WHAT NEEDS TO BE DONE ▸
Find the line containing "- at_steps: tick" in the entries below. Restate it and each line after it, word for word, up to and including the line containing "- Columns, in".

Saved data entries:
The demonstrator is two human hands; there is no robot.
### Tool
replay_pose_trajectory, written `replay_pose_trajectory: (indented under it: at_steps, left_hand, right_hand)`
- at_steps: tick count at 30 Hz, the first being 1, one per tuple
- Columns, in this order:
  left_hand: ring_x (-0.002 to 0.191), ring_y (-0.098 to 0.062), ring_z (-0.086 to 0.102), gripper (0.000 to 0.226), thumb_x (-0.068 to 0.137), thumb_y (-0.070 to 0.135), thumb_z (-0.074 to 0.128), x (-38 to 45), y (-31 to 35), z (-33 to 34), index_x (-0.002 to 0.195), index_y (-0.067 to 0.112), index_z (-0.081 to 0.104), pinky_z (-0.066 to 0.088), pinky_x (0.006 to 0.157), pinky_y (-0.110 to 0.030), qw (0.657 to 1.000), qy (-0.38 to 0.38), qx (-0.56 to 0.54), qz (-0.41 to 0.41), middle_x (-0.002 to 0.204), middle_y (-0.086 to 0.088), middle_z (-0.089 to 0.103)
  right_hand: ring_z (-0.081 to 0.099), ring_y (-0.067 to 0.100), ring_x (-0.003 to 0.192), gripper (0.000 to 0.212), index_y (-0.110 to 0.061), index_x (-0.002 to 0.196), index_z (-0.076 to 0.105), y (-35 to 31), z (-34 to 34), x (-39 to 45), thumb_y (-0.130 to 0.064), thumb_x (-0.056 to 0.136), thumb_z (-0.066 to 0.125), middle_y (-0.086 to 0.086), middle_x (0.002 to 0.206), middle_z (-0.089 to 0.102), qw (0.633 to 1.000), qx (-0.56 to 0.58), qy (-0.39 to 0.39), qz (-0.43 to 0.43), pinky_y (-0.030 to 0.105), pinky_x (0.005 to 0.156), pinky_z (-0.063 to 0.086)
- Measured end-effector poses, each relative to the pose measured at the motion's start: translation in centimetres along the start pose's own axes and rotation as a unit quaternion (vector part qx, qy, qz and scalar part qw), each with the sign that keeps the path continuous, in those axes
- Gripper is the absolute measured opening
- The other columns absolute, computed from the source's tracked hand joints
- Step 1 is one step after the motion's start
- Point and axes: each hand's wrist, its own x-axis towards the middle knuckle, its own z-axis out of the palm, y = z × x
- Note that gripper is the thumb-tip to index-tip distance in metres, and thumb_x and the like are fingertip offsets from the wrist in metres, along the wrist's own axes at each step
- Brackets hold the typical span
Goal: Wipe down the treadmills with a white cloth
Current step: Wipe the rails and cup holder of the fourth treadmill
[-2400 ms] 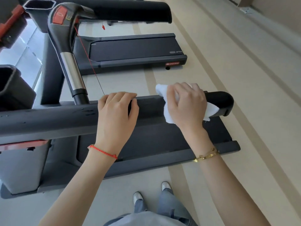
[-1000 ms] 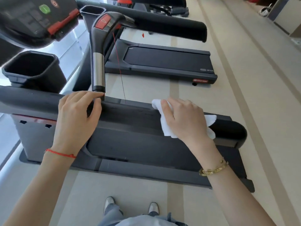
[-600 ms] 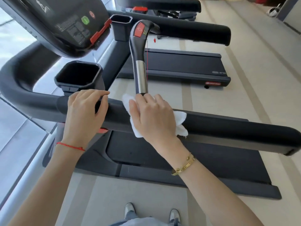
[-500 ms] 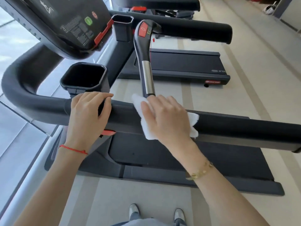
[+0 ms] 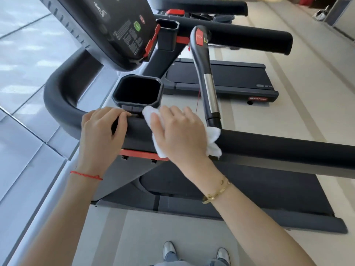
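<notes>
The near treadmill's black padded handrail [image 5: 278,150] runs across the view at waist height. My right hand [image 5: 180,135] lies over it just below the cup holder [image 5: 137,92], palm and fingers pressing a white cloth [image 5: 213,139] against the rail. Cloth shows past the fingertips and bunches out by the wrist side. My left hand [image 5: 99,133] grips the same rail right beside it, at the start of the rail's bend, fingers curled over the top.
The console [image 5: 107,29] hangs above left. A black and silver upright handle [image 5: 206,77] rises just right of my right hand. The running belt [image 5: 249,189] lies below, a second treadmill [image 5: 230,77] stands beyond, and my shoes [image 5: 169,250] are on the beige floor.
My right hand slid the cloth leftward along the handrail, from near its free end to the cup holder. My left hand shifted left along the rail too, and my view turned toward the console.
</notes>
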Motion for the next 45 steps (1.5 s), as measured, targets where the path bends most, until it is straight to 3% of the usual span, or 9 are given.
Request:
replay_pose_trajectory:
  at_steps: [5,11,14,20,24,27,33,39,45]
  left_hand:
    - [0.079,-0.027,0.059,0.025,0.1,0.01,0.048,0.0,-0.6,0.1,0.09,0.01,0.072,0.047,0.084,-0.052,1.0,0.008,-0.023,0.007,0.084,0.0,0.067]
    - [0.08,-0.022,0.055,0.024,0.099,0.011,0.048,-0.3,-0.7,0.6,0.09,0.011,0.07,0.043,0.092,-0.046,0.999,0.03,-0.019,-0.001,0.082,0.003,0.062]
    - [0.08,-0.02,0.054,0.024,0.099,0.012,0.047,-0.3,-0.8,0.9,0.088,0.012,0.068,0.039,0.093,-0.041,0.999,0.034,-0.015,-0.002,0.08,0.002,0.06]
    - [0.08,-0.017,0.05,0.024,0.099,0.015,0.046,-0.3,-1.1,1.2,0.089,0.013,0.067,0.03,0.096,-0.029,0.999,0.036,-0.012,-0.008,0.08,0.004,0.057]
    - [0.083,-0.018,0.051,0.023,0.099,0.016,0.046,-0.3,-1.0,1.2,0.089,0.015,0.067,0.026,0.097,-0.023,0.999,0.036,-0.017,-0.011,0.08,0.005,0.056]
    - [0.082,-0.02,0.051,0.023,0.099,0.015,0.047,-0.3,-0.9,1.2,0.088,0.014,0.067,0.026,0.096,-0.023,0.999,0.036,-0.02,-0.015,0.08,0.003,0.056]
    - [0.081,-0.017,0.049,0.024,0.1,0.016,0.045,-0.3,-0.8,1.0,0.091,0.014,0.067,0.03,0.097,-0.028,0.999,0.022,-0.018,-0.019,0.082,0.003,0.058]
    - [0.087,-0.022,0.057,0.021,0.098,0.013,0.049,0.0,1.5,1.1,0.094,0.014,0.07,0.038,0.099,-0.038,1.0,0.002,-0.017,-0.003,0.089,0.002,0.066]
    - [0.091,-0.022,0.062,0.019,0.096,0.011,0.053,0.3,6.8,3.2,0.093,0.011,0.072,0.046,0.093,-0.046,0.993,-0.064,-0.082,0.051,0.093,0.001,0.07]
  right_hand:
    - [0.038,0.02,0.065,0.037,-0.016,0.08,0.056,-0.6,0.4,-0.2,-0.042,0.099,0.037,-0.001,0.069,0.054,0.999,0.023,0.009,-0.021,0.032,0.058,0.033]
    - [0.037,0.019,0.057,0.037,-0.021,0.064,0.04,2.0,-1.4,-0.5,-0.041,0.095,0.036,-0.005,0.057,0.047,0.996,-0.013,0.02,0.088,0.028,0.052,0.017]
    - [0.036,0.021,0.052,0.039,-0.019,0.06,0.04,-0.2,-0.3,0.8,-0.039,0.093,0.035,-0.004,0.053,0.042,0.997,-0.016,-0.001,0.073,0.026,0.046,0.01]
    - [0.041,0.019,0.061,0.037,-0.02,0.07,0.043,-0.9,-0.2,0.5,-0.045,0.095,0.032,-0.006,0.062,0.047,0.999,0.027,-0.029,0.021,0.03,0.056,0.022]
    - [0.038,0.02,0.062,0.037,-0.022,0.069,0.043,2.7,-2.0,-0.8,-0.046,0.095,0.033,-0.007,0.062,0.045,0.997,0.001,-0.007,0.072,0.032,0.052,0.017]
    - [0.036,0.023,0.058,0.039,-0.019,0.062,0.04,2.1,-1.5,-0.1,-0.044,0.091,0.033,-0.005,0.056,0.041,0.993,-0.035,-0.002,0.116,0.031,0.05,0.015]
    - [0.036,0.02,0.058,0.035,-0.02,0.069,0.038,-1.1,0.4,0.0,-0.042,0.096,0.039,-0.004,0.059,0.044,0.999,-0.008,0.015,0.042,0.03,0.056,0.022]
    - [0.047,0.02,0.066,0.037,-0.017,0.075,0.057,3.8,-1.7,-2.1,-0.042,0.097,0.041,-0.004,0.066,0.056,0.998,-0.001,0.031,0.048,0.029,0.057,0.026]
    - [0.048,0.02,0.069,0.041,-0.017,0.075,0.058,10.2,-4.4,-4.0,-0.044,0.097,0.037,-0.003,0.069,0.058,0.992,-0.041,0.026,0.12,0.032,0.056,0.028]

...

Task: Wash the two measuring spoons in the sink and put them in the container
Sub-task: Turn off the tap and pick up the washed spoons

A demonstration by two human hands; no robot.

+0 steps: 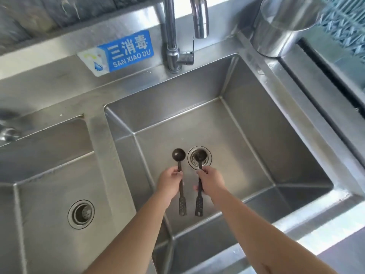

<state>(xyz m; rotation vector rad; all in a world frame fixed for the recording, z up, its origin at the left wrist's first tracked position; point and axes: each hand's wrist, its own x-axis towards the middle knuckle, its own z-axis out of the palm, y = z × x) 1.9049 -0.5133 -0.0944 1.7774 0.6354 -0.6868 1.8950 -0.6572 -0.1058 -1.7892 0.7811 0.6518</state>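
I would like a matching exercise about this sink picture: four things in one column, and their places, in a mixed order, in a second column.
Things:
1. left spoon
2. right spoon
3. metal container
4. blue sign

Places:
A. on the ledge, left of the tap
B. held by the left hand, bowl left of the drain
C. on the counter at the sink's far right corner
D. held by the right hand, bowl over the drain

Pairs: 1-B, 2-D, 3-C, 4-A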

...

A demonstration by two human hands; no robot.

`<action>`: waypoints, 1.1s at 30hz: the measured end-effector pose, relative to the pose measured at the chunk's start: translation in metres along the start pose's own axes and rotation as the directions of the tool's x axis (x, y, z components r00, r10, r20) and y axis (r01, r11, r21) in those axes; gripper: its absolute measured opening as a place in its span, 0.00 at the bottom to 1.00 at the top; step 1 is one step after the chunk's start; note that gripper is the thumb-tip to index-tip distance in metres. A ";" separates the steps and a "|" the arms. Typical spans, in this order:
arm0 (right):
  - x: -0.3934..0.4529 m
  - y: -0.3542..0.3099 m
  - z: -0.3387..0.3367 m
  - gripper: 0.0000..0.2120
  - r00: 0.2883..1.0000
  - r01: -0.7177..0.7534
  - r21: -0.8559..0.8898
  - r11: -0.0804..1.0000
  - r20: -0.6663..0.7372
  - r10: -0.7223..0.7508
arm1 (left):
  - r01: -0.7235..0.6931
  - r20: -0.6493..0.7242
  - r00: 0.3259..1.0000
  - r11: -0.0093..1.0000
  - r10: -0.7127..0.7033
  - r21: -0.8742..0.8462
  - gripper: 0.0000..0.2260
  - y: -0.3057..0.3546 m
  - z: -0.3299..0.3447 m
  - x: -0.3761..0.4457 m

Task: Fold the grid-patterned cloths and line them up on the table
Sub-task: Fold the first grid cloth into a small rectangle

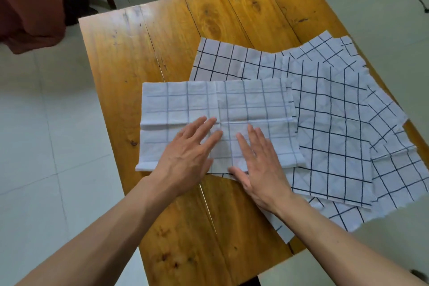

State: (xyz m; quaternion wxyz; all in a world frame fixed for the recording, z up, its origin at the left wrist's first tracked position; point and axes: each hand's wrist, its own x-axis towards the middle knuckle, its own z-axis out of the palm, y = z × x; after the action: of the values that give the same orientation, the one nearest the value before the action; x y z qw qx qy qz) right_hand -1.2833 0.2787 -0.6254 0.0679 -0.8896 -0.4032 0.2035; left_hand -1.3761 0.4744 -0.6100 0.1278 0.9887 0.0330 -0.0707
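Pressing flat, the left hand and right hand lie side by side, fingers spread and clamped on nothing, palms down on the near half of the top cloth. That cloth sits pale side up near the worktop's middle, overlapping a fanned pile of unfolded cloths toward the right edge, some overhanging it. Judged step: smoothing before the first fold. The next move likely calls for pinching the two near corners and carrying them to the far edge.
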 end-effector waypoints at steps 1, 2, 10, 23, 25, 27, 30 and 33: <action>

EXPECTED ANSWER ▸
- at_steps: tick count at 30 Hz, the first being 1, one per tuple
- Columns, in this order:

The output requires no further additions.